NUCLEAR CITY: THE MEGADEATH INTELLECTUALS
     
    Washington is nuclear city. In any imaginable exchange, however 'surgical', 'splendid', 'cathartic' or 'therapeutic', Washington would go (and so would San Diego, Seattle and San Francisco). Washington would be 'taken out'. Its well-forested malls would go, the silver masonry of its imperial buildings would go, its museums and monuments would go; a good deal of such history as America has would go, along with all the random life that any great city contains: the jazz bars of Georgetown, the residential follies of Capitol Hill, the beggars (lobbyists of the street), the graffito saying NO NUKES, the bumper sticker saying NO FAT CHICKS, the National Gallery's Matisse: The Early Years in Nice (and that particular interest in human form and posture), the Rose Garden, the day schools — all would go. Washington stands there, like a king on a tumbrel, awaiting decapitation.

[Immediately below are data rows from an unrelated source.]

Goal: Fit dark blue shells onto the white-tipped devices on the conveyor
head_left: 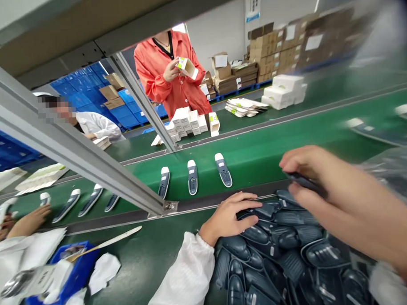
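Your left hand [230,216] lies flat, fingers loose, on a heap of smooth dark plastic shells [287,256]; your right hand [324,184] pinches one shell [304,181].

One camera is sitting on the person's head, looking forward and down. It is staying very close to the left hand [230,216] and right hand [325,188] at the bottom right, and looking farther across the green belt [257,157] toward the top.
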`<state>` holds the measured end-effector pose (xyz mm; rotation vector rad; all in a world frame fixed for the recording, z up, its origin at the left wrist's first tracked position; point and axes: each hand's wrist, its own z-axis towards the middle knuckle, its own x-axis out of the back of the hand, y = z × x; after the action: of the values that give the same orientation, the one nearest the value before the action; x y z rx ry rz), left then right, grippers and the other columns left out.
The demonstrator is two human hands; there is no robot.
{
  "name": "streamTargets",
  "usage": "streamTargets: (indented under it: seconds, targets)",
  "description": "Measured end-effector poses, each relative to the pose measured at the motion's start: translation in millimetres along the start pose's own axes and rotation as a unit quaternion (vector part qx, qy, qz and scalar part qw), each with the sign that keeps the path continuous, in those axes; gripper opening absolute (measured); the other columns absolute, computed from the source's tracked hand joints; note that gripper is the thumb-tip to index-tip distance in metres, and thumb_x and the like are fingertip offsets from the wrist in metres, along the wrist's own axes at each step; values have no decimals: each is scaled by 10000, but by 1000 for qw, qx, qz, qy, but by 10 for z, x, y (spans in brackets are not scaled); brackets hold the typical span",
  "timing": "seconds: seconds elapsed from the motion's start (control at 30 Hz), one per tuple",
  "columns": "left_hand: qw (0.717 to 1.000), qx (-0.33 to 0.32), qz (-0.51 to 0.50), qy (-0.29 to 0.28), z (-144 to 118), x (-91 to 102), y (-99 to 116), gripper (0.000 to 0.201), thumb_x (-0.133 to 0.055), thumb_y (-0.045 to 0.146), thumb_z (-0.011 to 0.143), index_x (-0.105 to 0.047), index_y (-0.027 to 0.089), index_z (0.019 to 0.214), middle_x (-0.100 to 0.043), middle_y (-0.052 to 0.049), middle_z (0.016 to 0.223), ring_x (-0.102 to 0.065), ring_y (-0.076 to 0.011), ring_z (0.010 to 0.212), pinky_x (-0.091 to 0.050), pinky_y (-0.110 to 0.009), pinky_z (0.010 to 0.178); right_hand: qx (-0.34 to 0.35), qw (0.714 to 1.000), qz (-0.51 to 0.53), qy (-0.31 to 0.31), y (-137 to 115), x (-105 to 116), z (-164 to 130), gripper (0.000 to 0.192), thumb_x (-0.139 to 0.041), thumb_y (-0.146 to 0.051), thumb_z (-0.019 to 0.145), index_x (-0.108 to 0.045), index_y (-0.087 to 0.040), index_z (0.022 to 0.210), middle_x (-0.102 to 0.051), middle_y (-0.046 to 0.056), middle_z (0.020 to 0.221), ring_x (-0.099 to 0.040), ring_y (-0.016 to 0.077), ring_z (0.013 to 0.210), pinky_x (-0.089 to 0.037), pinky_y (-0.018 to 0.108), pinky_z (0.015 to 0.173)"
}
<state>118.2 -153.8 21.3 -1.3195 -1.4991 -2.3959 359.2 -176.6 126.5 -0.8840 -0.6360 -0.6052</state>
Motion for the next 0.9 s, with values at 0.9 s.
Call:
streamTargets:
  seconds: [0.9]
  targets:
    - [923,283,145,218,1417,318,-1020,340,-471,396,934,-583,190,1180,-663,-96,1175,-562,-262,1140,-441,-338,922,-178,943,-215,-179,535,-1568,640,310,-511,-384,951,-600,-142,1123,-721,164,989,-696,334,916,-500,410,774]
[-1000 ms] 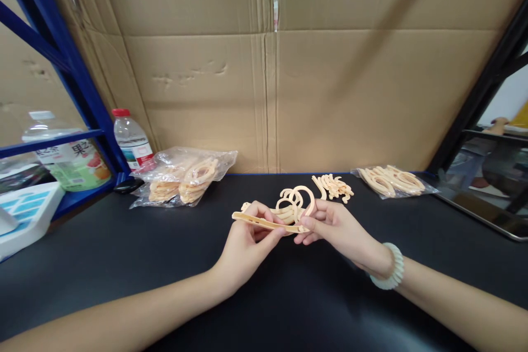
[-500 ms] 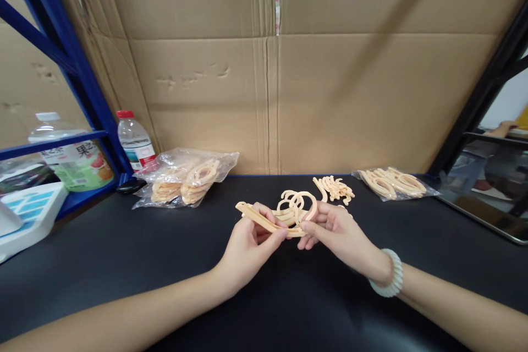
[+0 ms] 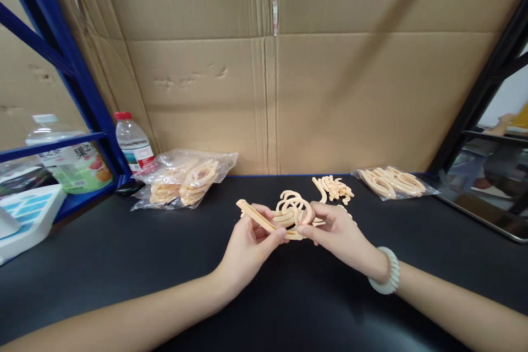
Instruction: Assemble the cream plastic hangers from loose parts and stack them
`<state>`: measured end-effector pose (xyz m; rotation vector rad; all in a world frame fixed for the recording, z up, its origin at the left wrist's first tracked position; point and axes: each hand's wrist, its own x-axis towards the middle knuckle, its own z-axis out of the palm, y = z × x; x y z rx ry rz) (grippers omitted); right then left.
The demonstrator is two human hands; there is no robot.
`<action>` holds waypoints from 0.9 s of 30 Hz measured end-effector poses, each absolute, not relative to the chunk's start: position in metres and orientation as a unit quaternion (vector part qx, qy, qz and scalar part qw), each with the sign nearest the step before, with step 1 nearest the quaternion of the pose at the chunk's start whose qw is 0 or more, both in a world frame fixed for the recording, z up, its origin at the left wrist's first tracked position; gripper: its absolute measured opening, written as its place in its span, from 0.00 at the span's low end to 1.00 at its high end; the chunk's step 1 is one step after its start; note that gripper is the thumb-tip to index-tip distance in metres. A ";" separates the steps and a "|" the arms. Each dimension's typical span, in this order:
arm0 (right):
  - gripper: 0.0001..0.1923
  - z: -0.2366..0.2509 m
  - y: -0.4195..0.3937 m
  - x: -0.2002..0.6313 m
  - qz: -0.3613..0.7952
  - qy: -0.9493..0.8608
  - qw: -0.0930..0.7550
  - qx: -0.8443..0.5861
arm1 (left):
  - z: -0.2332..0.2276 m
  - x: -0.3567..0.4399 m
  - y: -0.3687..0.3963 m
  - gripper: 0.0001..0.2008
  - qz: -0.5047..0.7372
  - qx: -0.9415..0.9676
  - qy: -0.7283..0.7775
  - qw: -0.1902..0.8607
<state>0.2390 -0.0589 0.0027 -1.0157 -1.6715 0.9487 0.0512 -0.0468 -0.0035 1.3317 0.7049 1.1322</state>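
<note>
A beige, hook-shaped plastic piece (image 3: 260,219) is held up between both hands; a long, channelled straight part ends in a rounded loop. My left hand (image 3: 251,245) pinches the straight part between thumb and fingers. On the right, my right hand (image 3: 340,234) has closed its thumb and fingers on the curved loop end. Behind the fingers lies a small heap of similar curved pieces (image 3: 287,196) on the black table, partly covered by the hands. Farther back sits a pile of small curved beige pieces (image 3: 336,188).
Clear bags of beige pieces lie at the back left (image 3: 198,179) and back right (image 3: 391,181). A red-capped bottle (image 3: 134,143) and a larger bottle (image 3: 76,159) stand at left, near a blue frame (image 3: 88,82). Cardboard (image 3: 206,93) walls off the back.
My right hand has shifted slightly left and its fingers have closed in more on the loop. My left hand keeps its pinch almost unmoved. The view has drifted slightly.
</note>
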 end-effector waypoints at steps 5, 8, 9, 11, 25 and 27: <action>0.15 0.000 -0.064 0.231 0.373 -0.686 0.476 -0.405 | -0.005 0.057 -0.056 0.15 0.422 0.606 0.271 0.617; 0.15 0.001 -0.068 0.227 0.418 -0.672 0.464 -0.397 | -0.005 0.057 -0.057 0.14 0.406 0.599 0.271 0.635; 0.15 0.003 -0.067 0.228 0.429 -0.674 0.454 -0.394 | -0.004 0.056 -0.056 0.14 0.405 0.592 0.279 0.638; 0.14 0.009 -0.061 0.238 0.405 -0.704 0.434 -0.389 | -0.002 0.055 -0.055 0.14 0.404 0.577 0.307 0.640; 0.12 -0.004 0.024 0.333 -0.129 -0.891 0.163 -0.403 | 0.001 0.057 -0.054 0.13 0.425 0.544 0.352 0.631; 0.11 -0.004 0.024 0.330 -0.133 -0.889 0.168 -0.405 | 0.000 0.057 -0.054 0.13 0.422 0.545 0.348 0.635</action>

    When nuclear weapons become real to you, when they stop buzzing around your ears and actually move into your head, hardly an hour passes without some throb or flash, some heavy pulse of imagined supercatastrophe. Staring at the many-eyed helmet of the Capitol, you see the clouds above on fire, the winter sky ignited, taken out. Now is the time to see this, and your head is the place to see it in. The reality won't be seen by anyone. Certain Virginians, I suppose, might get to view the lit brain, the scorching shower, the moronic fist of the mushroom cloud. But no one will 'see' the bursting city. To this crime there will be no witnesses; there will just be innocent bystanders, in their millions. Many times the cinema has tried to imagine a nuclear attack upon a city. What the cinema cannot get, what we cannot get, is the simultaneity: everything becoming nothing, all at once.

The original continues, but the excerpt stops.